Q4_X perplexity?

#13
by Fernanda24 - opened

Hi I can help running perplexity scores as well. Are there instructions anywhere for to run them? Happy to share results :)

Here is a summary of my most recent workflow for calculating perplexity for reference as well as taken from this recent post: https://github.com/ikawrakow/ik_llama.cpp/issues/942#issuecomment-3536933398


Can you please share your command to measure perplexity?

Sure here it is again. Right I always use default 512 context and unquantized f16 kv-cache for my published numbers in the charts. And yes the usual wiki.test.raw file.

$ wget https://huggingface.co/datasets/ikawrakow/validation-datasets-for-llama.cpp/resolve/main/wiki.test.raw.gz
$ gunzip wiki.test.raw.gz
$ ls -lah wiki.test.raw
-rw-rw-r-- 1 w w 1.3M Mar  5  2025 wiki.test.raw
$ sha1sum wiki.test.raw
6f1fe2054a940eebfc76b284b09680763b37f5ea  wiki.test.raw

$ numactl -N ${SOCKET} -m ${SOCKET} \
./build/bin/llama-perplexity \
    -m "$model" \
    -f wiki.test.raw \
    --seed 1337 \
    -mla 3 \
    --ctx-size 512 \
    -ub 4096 -b 4096 \
    --numa numactl \
    --threads 96 \
    --threads-batch 128 \
    --no-mmap

The seed does nothing here, it is just for fun. I don't think you need -mla 3 anymore as that is default now. I specify context just to be explicit, but 512 is the default value. You can adjust batch size as needed for your rig (generally i avoid going over 4096) and it doesn't effect results. Of course adjust threads, offload, and others as desired.

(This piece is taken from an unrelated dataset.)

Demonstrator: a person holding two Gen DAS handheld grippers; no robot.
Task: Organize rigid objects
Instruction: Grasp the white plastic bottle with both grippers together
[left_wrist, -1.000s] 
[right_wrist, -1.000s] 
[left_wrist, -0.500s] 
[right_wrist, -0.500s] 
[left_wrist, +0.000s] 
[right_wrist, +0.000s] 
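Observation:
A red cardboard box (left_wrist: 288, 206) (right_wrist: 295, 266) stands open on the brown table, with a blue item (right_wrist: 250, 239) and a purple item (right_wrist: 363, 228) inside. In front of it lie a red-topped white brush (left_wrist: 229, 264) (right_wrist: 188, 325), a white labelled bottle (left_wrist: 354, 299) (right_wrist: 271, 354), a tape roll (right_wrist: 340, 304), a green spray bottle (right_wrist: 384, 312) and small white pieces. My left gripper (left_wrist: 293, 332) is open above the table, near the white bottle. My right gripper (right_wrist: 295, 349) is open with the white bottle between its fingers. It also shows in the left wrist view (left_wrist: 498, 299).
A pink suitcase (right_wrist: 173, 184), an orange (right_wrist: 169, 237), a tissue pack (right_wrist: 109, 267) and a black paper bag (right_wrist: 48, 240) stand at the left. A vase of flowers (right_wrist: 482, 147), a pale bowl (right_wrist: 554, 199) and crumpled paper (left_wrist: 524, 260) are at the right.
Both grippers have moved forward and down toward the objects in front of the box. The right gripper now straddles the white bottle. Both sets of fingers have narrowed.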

@ubergarm wondering, what is the effect of increasing batch size without increasing ubatch size? Would that increase perf and/or VRAM usage?

@Panchovix

I honestly don't know for all situations, you can try it and see what the debug logs print out for all the various buffers. The defaults are -ub 512 -b 2048 fwiw. I generally am only considered with -ub and if I ever set ub above 2048 I just set batch size -b to the same value so it is greater than or equal to ub. I am not aware of any benefit of further increasing batch size without increasing ubatch size.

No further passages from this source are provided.